Bug 963335

Summary: glusterd enters D state after replace-brick abort operation
Product: [Community] GlusterFS Reporter: Paschalis Korosoglou <pkoro>
Component: glusterdAssignee: bugs <bugs>
Status: CLOSED DEFERRED QA Contact:
Severity: medium Docs Contact:
Priority: medium    
Version: 3.3.1CC: bugs, ctrianta, gluster-bugs
Target Milestone: ---   
Target Release: ---   
Hardware: x86_64   
OS: Linux   
Whiteboard:
Fixed In Version: Doc Type: Bug Fix
Doc Text:
Story Points: ---
Clone Of: Environment:
Last Closed: 2014-12-14 19:40:31 UTC Type: Bug
Regression: --- Mount Type: ---
Documentation: --- CRM:
Verified Versions: Category: ---
oVirt Team: --- RHEL 7.3 requirements from Atomic Host:
Cloudforms Team: --- Target Upstream Version:
Embargoed:
Attachments:
Description Flags
Log file from source brick side
none
Log file segment from destination brick side none

Description Paschalis Korosoglou 2013-05-15 16:57:01 UTC
Created attachment 748413 [details]
Log file from source brick side

Description of problem:

glusterd entered in D state after replace-brick abort operation

Version-Release number of selected component (if applicable):

glusterfs-server-3.3.1-1.el6.x86_64

How reproducible:

Not easily actually. The problem occured after issuing an abort command on a replace-brick operation that had failed (number of files in the destination brick was less than the number of files on the source brick). So to reproduce it a replace-brick operation will first have to fail with the symptoms described above. In as far as gluster deamon was concerned the replace brick had been concluded OK (Migration complete) but the difference was found by measuring number of files. The difference was also evident using df on the source and destination bricks. 

The symptom was that after issuing the abort command glusterd deamon went into D state so it was impossible to stop and start it. Actually the abort command timed out, we restarted glusterd on all servers in the ring but on this server the command was issued we have to hard reboot him to recover. 

Steps to Reproduce:
1. Assuming the replace-brick operation does not complete properly issue the following command

# gluster volume replace-brick <volume> <source> <destination> abort
  
Actual results:

glusterd enters D state

Expected results:

Abort should have been successful

Additional info:

In a way we are now stuck with this operation because gluster still thinks there is an uncommitted replace-brick operation. So the problem we have now is that we have no way to trying to move the brick somewhere else (using replace-brick). One option would be to edit files under /var/lib/gluster with caution but this is very risky to our understanding. 

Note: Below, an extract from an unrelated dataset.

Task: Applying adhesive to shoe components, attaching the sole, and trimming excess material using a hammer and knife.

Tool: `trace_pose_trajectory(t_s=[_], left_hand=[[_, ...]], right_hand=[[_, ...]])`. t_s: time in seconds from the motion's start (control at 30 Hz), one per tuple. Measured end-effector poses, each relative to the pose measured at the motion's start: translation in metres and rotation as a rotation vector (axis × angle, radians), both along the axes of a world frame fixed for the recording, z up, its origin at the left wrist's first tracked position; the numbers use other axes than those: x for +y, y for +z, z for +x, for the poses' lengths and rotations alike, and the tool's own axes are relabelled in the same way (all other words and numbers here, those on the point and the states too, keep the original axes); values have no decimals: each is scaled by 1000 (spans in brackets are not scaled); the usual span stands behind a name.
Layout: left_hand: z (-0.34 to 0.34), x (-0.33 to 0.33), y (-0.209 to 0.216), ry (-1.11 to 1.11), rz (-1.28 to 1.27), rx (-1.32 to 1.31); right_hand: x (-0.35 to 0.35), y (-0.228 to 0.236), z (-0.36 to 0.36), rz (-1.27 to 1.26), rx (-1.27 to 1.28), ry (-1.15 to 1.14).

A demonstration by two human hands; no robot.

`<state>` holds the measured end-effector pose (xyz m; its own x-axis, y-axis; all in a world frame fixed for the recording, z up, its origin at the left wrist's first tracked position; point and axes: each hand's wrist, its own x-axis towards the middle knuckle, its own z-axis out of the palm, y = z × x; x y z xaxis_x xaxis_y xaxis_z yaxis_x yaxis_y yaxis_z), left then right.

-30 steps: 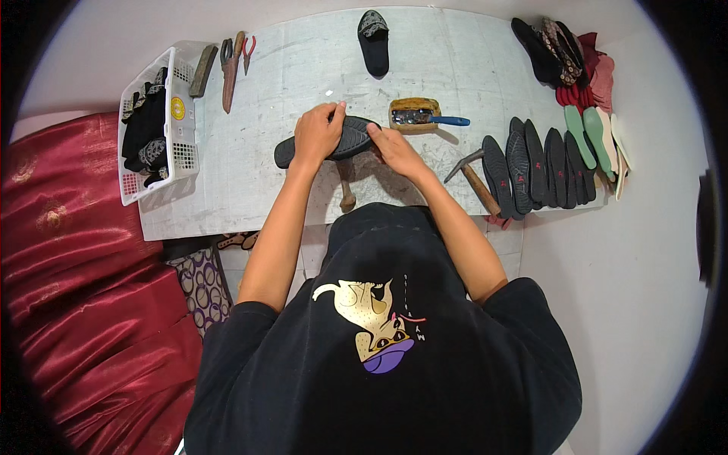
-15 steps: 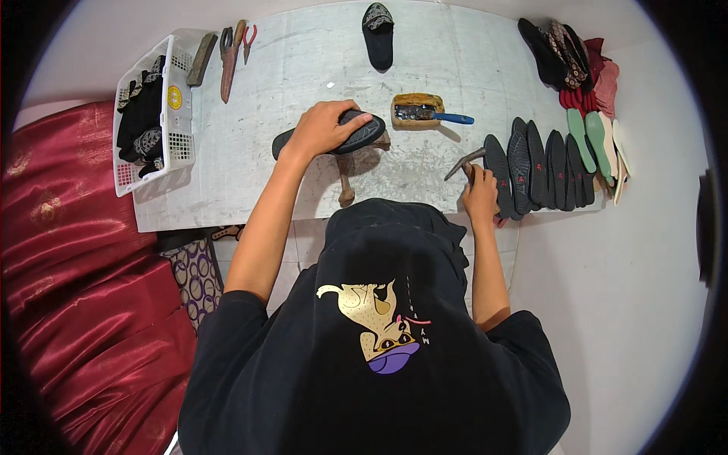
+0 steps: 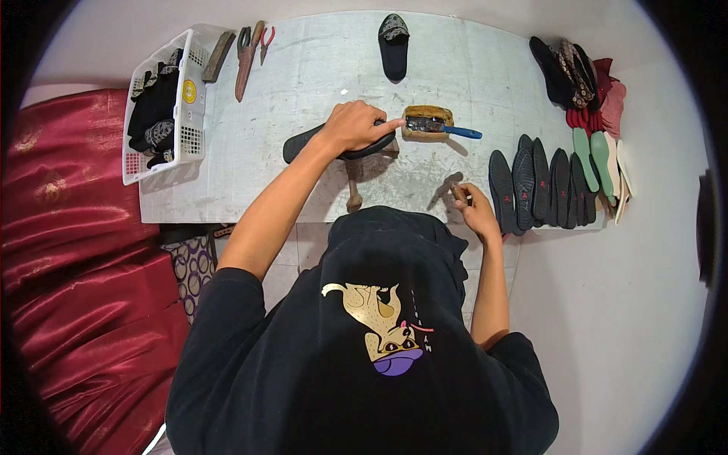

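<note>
My left hand [image 3: 353, 127] lies over a black slipper [image 3: 301, 144] whose ribbed sole faced up a moment ago, gripping it with the thumb stretched along its right end. Beneath the slipper stands a brown cobbler's anvil [image 3: 353, 196], partly hidden by the slipper and my forearm. At the front right of the table, my right hand [image 3: 479, 214] is closed round the brown handle of a hammer [image 3: 459, 192], held just above the surface. The hammer's head cannot be made out now. Right of the slipper sits a yellowish glue container [image 3: 415, 111] with a blue-handled brush [image 3: 461, 133] across it.
Several black soles [image 3: 523, 186] line the right side, beside green and cream insoles [image 3: 603, 163]. Dark and red uppers [image 3: 565, 72] lie behind them. A finished slipper [image 3: 393, 53] is at the back. A white basket [image 3: 193, 114], scissors [image 3: 243, 64] and red pliers [image 3: 265, 43] stand left.
My right hand has turned the hammer, so its head, seen earlier, no longer shows. My left thumb has stretched toward the glue container. The whole view has shifted slightly.
</note>
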<state>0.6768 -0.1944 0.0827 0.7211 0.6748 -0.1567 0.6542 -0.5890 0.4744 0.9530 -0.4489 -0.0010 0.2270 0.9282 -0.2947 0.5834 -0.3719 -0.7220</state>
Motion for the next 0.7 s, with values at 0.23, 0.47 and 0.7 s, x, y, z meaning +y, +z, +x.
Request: trace_pose_trajectory(t_s=[0.23,0.47,0.7], left_hand=[[-8,11,-11,573,11,-63],[-8,9,-10,544,32,-15],[-8,6,-13,595,67,-20]], right_hand=[[31,89,-58,36,803,-121],[86,144,-108,241,819,-235],[131,123,-144,544,515,-260]])
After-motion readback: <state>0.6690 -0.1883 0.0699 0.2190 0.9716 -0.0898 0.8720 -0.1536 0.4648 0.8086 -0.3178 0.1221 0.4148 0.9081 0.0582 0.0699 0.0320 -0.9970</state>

I am attaching segments of log files regarding the replace brick operation

Comment 1 Paschalis Korosoglou 2013-05-15 16:57:38 UTC
Created attachment 748414 [details]
Log file segment from destination brick side

Comment 3 Paschalis Korosoglou 2013-10-25 09:10:06 UTC
Hi, 

should we list this bug under 996047?

Best, 
Paschalis

Comment 4 Niels de Vos 2014-11-27 14:54:27 UTC
The version that this bug has been reported against, does not get any updates from the Gluster Community anymore. Please verify if this report is still valid against a current (3.4, 3.5 or 3.6) release and update the version, or close this bug.

If there has been no update before 9 December 2014, this bug will get automatocally closed.